Prototype Pollution in Practice

Let's take what we learned in Prototype Pollution and Gadget Hunting in Practice and apply it to three of Portswigger's prototype pollution labs.

These three labs are a good starting point. The first lab is a pure example of the methodology from the previous two articles: find the vector, confirm pollution, find the gadget, and reach the sink. No additional concepts are involved. The later labs introduce common mistakes developers make when attempting to defend against prototype pollution.

Lab 1: DOM XSS via client-side prototype pollution

This first lab is a straightforward example of the full prototype pollution exploitation chain:

1. Find the pollution vector
2. Confirm inheritance
3. Identify the gadget
4. Trace it to an executable sink
5. Achieve execution

The application attempts to prevent prototype pollution, but the protections are incomplete and can be bypassed. Our goal is to pollute a property on Object.prototype that eventually reaches a DOM XSS sink and triggers alert().

Step 1: Find a prototype pollution source

Our first goal is to determine whether user-controlled input can pollute a prototype inherited by application objects.

To test this, append the following payload to the URL:

https://YOUR-SESSION-ID.web-security-academy.net/?__proto__[canary]=infected

https://YOUR-SESSION-ID.web-security-academy.net/?__proto__[canary]=infected

This attempts to write the property canary onto Object.prototype.

The page appears visually unchanged, but prototype pollution rarely produces immediate visible effects on its own. We still need to confirm whether inheritance actually occurred.

Step 2: Confirm pollution

Open the browser DevTools and switch to the Console tab. Evaluate:

({}).canary

({}).canary

If the expression returns undefined, the pollution failed.

In this case, it returns infected, which confirms that new plain objects are inheriting the polluted property from Object.prototype.

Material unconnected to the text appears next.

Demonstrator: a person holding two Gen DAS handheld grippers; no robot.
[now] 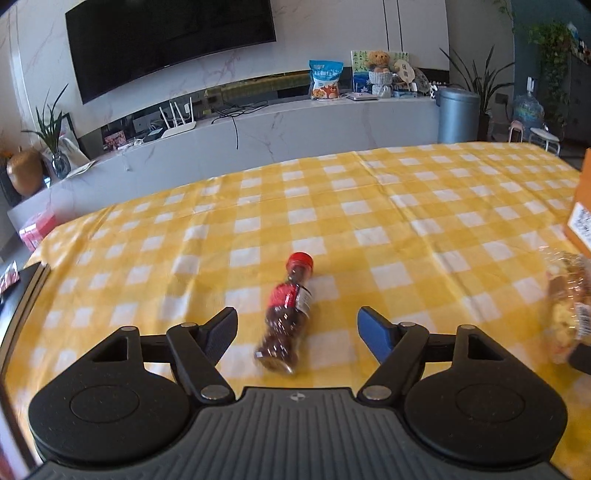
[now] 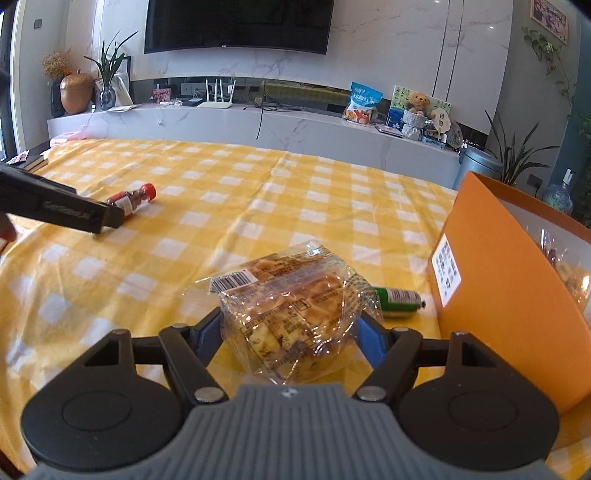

That's a good sign, but at this point we have only proven pollution. We still have not proven:

• that application code reads the polluted property
• that the value reaches a sink
• or that execution is possible

Now we begin gadget hunting.

Step 3: Find the gadget

Let's try finding a suitable gadget. Head over to the Sources/Debugger tabs in DevTools and inspect the available JavaScript files for potential DOM XSS sinks.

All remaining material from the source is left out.